What you need to do: Lines holding the word "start" are the ones to copy from the data below.

The data:
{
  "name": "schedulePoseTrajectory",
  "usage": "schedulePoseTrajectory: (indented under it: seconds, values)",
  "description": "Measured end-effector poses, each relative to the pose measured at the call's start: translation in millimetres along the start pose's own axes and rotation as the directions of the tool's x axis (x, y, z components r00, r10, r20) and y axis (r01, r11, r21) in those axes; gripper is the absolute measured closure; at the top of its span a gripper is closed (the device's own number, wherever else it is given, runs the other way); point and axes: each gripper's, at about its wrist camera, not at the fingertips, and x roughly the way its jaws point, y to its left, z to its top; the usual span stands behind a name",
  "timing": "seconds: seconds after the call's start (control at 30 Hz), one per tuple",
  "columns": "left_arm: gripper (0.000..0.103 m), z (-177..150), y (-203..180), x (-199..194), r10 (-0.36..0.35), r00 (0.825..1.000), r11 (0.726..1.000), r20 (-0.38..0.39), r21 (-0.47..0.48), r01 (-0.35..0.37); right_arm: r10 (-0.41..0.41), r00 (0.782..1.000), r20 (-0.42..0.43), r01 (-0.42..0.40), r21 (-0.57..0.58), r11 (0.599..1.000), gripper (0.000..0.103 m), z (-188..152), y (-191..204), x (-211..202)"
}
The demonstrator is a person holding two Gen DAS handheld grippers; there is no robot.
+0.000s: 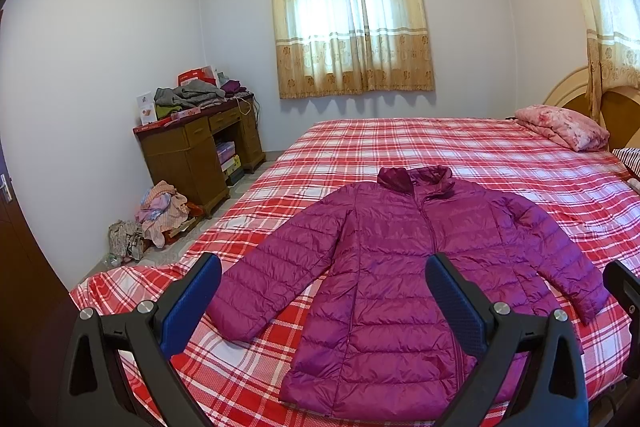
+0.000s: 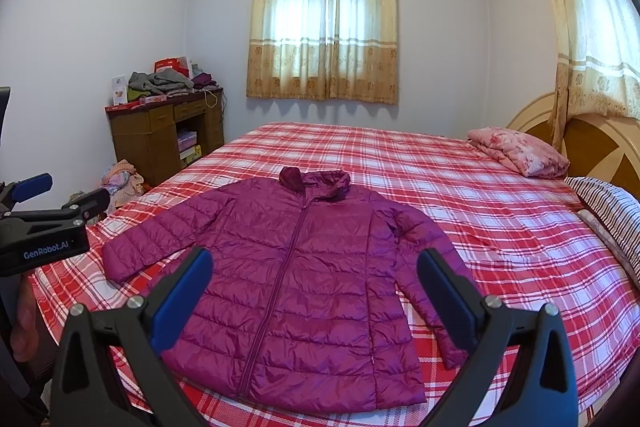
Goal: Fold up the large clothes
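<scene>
A magenta quilted puffer jacket (image 1: 392,275) lies flat, front up and zipped, on a bed with a red plaid sheet (image 1: 500,163). Both sleeves are spread out to the sides. It also shows in the right wrist view (image 2: 296,275). My left gripper (image 1: 324,291) is open and empty, held above the jacket's hem near the bed's front edge. My right gripper (image 2: 316,287) is open and empty, also above the hem. The left gripper shows in the right wrist view (image 2: 60,195) at the far left, open.
A folded pink floral quilt (image 2: 520,151) lies by the wooden headboard (image 2: 600,143), with a striped pillow (image 2: 608,203) at the right edge. A wooden desk (image 1: 200,147) piled with clothes stands at the left wall, with clothes on the floor (image 1: 160,211).
</scene>
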Motion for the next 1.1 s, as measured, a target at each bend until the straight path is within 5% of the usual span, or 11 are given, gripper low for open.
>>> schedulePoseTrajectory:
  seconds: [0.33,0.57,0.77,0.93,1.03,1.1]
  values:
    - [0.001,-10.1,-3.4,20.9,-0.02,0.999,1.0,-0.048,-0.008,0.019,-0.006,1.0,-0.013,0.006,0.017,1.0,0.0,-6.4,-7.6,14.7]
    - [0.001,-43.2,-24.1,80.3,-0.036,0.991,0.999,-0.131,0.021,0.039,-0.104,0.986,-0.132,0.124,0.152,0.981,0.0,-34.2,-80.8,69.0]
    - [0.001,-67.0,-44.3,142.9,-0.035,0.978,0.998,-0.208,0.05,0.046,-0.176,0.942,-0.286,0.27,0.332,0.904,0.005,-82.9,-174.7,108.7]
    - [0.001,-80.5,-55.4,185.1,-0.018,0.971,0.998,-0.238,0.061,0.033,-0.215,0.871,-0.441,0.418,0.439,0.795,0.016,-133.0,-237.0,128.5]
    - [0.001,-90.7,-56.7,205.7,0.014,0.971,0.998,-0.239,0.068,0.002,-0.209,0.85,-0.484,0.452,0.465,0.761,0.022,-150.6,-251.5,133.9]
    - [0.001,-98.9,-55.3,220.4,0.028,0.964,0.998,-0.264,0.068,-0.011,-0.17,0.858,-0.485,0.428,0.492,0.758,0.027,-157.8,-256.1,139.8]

Solution below:
  "description": "Measured end-effector poses, each relative to the pose measured at the call's start: translation in millimetres along the start pose's own axes and rotation as the directions of the tool's x axis (x, y, z components r00, r10, r20) and y axis (r01, r11, r21) in those axes; gripper is the absolute measured closure; at the top of its span a gripper is closed (the device's own number, wherever else it is given, runs the other way); point and axes: each gripper's, at about its wrist camera, not at the fingertips, and x roughly the way its jaws point, y to its left, z to its top; the usual span stands behind a name",
  "timing": "seconds: seconds after the call's start (control at 30 Hz), one per tuple",

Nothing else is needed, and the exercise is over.